Parquet partition calculation - animeshtrivedi/notes GitHub Wiki
How does spark calculate the partition size of your job (e.g. Parquet input)
Here is the calculation : https://github.com/apache/spark/blob/master/sql/core/src/main/scala/org/apache/spark/sql/execution/DataSourceScanExec.scala#L470
It boils down to :
Min(defaultMinSplitSize (128MB, `spark.sql.files.maxPartitionBytes`,
Max(openCostInByte(8MB, `spark.sql.files.openCostInBytes`,
totalSize/defaultParallelism)
)
Total size is calculated as :
selectedPartitions.flatMap(_.files.map(_.getLen + openCostInBytes)).sum
which essentially calculates the total size of input source as : foreach file in your source, the cost of opening a file (think of if it takes 1 sec to open a file, how much data can we read in that second?) plus the size of the file itself. Suppose there are 10 files in your parquet directory, each with 10MB size, and the cost of opening a file 4MB (the default in Spark). So, the total size would be :
val actualData = 10 files * 10 MB
val overheads = 10 files * 4 MB
val totalBytes = 140MB
and if there are 10 nodes with 8 core each in your spark cluster, then each core will handle approx 140/80 = 1.75 MB of data. So your partition size becomes :
Min (128MB, Max(4MB, 1.75MB)) = 4MB
Hence when you import your data, spark will create 140MB/4MB = 35 tasks.

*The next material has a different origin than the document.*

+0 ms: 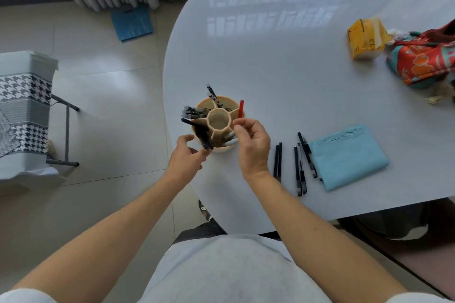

The reasoning behind formula can be explained as - one want to minimize the storage/IO overhead, hence whatever is bigger the cost of opening a file, or what a core will handle. And then on the other hand we want to maximize the parallelism in the cluster. Smaller partition size will lead to more tasks and hence more core utilization (but upto a limit, which is defined as 128MB partition split size). Hence, the final partition size becomes minimum of splitSize and max of bytesPerCpu.
TODO
Explain how task get a data range to process. For example - in case of Parquet read with ParquetExample
schema with 100m rows, one has 12 GB of data. With 1GB partitioning, there are 10 tasks with 1GB full single file, and then last 2 tasks read 200MB from 5 files each.